## What to produce
Could you please output all of the data exactly, without the images?

--------------------------------

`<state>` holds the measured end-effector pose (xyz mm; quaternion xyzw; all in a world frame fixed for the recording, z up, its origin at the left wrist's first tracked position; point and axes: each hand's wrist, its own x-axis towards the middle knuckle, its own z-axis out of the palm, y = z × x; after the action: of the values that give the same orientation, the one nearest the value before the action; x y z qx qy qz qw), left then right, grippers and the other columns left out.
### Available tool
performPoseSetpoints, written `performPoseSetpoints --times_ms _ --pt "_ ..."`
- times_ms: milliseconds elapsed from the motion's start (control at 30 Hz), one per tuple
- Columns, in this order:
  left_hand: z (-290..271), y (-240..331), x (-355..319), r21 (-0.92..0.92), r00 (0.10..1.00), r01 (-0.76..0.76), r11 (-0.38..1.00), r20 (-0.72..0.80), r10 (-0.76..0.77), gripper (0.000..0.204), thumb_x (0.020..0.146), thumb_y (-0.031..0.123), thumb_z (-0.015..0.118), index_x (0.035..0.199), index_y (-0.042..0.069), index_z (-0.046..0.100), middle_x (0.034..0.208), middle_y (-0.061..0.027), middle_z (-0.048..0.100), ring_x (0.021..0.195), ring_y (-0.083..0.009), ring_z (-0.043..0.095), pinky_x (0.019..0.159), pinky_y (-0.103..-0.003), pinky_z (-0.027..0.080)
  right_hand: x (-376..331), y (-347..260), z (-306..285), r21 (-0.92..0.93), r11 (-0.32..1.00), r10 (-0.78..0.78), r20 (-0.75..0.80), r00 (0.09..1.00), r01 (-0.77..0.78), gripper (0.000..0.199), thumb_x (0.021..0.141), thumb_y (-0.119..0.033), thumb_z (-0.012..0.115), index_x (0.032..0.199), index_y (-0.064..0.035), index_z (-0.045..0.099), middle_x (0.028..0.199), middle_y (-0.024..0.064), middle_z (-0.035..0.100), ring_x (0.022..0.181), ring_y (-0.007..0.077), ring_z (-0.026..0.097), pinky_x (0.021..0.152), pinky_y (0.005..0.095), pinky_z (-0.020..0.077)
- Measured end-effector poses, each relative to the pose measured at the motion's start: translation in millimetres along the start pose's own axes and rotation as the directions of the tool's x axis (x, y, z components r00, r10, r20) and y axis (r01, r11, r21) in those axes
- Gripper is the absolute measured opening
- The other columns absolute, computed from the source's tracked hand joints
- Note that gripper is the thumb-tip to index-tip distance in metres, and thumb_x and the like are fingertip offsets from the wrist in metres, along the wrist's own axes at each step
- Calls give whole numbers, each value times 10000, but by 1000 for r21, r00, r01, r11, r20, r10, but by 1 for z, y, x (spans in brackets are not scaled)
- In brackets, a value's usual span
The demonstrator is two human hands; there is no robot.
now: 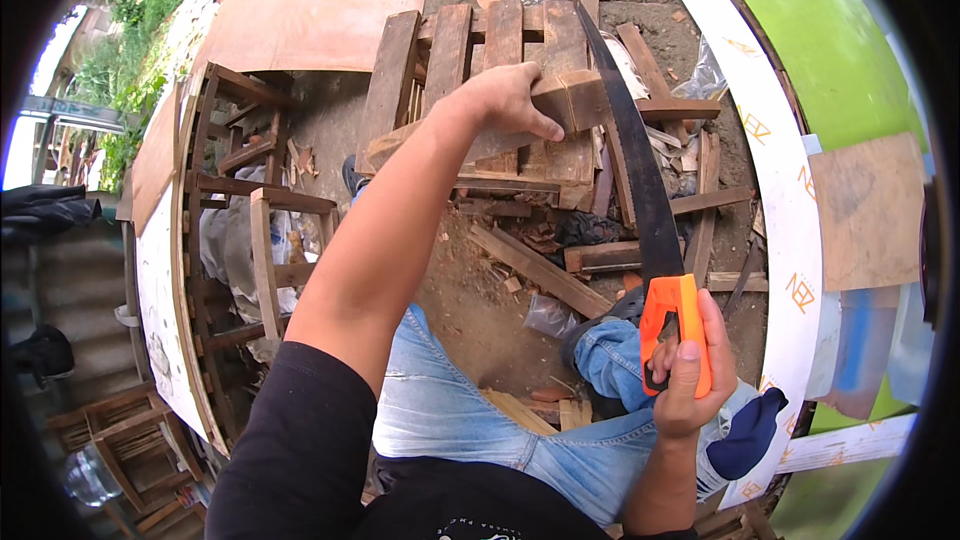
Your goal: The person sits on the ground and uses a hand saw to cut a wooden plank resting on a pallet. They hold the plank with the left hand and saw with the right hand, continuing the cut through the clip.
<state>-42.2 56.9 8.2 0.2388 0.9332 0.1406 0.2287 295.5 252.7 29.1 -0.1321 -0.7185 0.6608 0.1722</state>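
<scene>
My right hand (697, 372) is closed around the orange handle of a handsaw (655, 205). The long dark blade points up and away, passing beside the right end of a wooden beam (572, 100); whether the teeth touch the wood I cannot tell. That beam lies slantwise across a slatted wooden stand (447, 55). Near the beam's right end, my left hand (505, 105) grips it, thumb on the near side and fingers over the top. My left forearm hides part of the beam.
Wood scraps and offcuts (540, 265) litter the dirt ground around my feet. A wooden frame (262, 195) stands at the left, with a thin plywood sheet (310, 25) behind it. Along the right runs a long white printed panel (790, 240), beside a green sheet (835, 50).
</scene>
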Motion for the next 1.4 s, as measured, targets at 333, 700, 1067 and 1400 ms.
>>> performPoseSetpoints --times_ms 333,700,1067,1400 --pt "34 26 -27 157 984 47 986 -179 -19 623 735 314 816 1176 -3 511 1107 -262 696 1104 -425 659 935 -499 526 -12 2 -3 -83 996 -22 67 998 28 426 997 -142 603 1333 120 606 1233 233 703 1103 266 698 976 345 520" --pt "31 32 -24 116 983 149 982 -120 -135 557 755 393 800 1160 33 669 1140 -190 734 1114 -358 687 950 -450 552 -14 -28 -6 -264 958 -71 152 986 109 403 975 -109 597 1307 117 624 1162 250 727 1023 295 734 914 353 550" --pt "31 32 -29 101 987 114 988 -129 -101 422 738 326 752 1070 67 719 1077 -173 754 1052 -346 713 909 -455 569 -41 -47 -8 -419 888 -127 171 977 189 397 939 -51 589 1297 115 632 1146 278 728 1049 344 744 935 383 557" --pt "37 32 -33 123 976 86 989 -208 -59 443 719 253 726 1131 94 710 1236 -152 687 1131 -333 686 921 -445 579 53 -6 72 -293 930 -201 102 974 223 381 975 -35 592 1333 91 629 1262 232 709 1158 259 699 1000 341 528"
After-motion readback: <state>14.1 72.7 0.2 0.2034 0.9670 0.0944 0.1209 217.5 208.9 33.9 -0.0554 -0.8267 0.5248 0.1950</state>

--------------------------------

## Exercise output
`<state>` holds the measured end-effector pose (xyz mm; quaternion xyzw; all in a world frame fixed for the recording, z up, its origin at the left wrist's first tracked position; point and axes: each hand's wrist, its own x-axis towards the middle knuckle, its own z-axis out of the palm, y = z × x; after the action: of the values that give the same orientation, the one nearest the value before the action; x y z qx qy qz qw), left then right, grippers and the other columns left out.
### Available tool
performPoseSetpoints, written `performPoseSetpoints --times_ms _ --pt "_ ..."`
- times_ms: milliseconds elapsed from the motion's start (control at 30 Hz), one per tuple
- Columns, in this order:
  left_hand: z (-290..271), y (-240..331), x (-355..319), r21 (-0.92..0.92), r00 (0.10..1.00), r01 (-0.76..0.76), r11 (-0.38..1.00), r20 (-0.72..0.80), r10 (-0.76..0.77), gripper (0.000..0.204), thumb_x (0.020..0.146), thumb_y (-0.031..0.123), thumb_z (-0.015..0.118), index_x (0.035..0.199), index_y (-0.042..0.069), index_z (-0.046..0.100), middle_x (0.034..0.208), middle_y (-0.061..0.027), middle_z (-0.048..0.100), ring_x (0.021..0.195), ring_y (-0.083..0.009), ring_z (-0.043..0.095), pinky_x (0.019..0.159), pinky_y (-0.103..-0.003), pinky_z (-0.027..0.080)
  right_hand: x (-376..331), y (-347..260), z (-306..285), r21 (-0.92..0.93), r11 (-0.32..1.00), r10 (-0.78..0.78), r20 (-0.75..0.80), r00 (0.09..1.00), r01 (-0.77..0.78), gripper (0.000..0.199), thumb_x (0.021..0.141), thumb_y (-0.119..0.033), thumb_z (-0.012..0.115), index_x (0.032..0.199), index_y (-0.064..0.035), index_z (-0.045..0.099), middle_x (0.028..0.199), middle_y (-0.024..0.064), middle_z (-0.035..0.100), ring_x (0.022..0.181), ring_y (-0.007..0.077), ring_z (-0.026..0.097), pinky_x (0.021..0.152), pinky_y (0.005..0.095), pinky_z (-0.020..0.077)
- Measured end-effector poses, each relative to the pose measured at the motion's start: translation in millimetres along the start pose's own axes and rotation as the directions of the tool's x axis (x, y, z components r00, r10, r20) and y axis (r01, r11, r21) in those axes
- Gripper is the absolute measured opening
- The other columns absolute, computed from the source's tracked hand joints
- Note that gripper is the thumb-tip to index-tip distance in metres, and thumb_x and the like are fingertip offsets from the wrist in metres, along the wrist's own axes at each step
- Calls give whole numbers, each value times 10000, but by 1000 for r21, r00, r01, r11, r20, r10, but by 1 for z, y, x (spans in brackets are not scaled)
- In brackets, a value's usual span
The demonstrator is two human hands; there is no robot.
now: 
Your goal: The person sits on the ground and uses a hand saw to cut a wooden plank resting on a pallet. They hold the plank with the left hand and saw with the right hand, continuing the cut through the clip.
<state>-42.2 56.9 8.2 0.2388 0.9332 0.1406 0.2287 295.5 252.7 29.1 -0.1321 -0.7185 0.6608 0.1722</state>
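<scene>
My right hand (697, 372) is closed around the orange handle of a handsaw (655, 205). The long dark blade points up and away, passing beside the right end of a wooden beam (572, 100); whether the teeth touch the wood I cannot tell. That beam lies slantwise across a slatted wooden stand (447, 55). Near the beam's right end, my left hand (505, 105) grips it, thumb on the near side and fingers over the top. My left forearm hides part of the beam.
Wood scraps and offcuts (540, 265) litter the dirt ground around my feet. A wooden frame (262, 195) stands at the left, with a thin plywood sheet (310, 25) behind it. Along the right runs a long white printed panel (790, 240), beside a green sheet (835, 50).
</scene>
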Motion for the next 1.4 s, as measured, targets at 333, 700, 1067 and 1400 ms.
>>> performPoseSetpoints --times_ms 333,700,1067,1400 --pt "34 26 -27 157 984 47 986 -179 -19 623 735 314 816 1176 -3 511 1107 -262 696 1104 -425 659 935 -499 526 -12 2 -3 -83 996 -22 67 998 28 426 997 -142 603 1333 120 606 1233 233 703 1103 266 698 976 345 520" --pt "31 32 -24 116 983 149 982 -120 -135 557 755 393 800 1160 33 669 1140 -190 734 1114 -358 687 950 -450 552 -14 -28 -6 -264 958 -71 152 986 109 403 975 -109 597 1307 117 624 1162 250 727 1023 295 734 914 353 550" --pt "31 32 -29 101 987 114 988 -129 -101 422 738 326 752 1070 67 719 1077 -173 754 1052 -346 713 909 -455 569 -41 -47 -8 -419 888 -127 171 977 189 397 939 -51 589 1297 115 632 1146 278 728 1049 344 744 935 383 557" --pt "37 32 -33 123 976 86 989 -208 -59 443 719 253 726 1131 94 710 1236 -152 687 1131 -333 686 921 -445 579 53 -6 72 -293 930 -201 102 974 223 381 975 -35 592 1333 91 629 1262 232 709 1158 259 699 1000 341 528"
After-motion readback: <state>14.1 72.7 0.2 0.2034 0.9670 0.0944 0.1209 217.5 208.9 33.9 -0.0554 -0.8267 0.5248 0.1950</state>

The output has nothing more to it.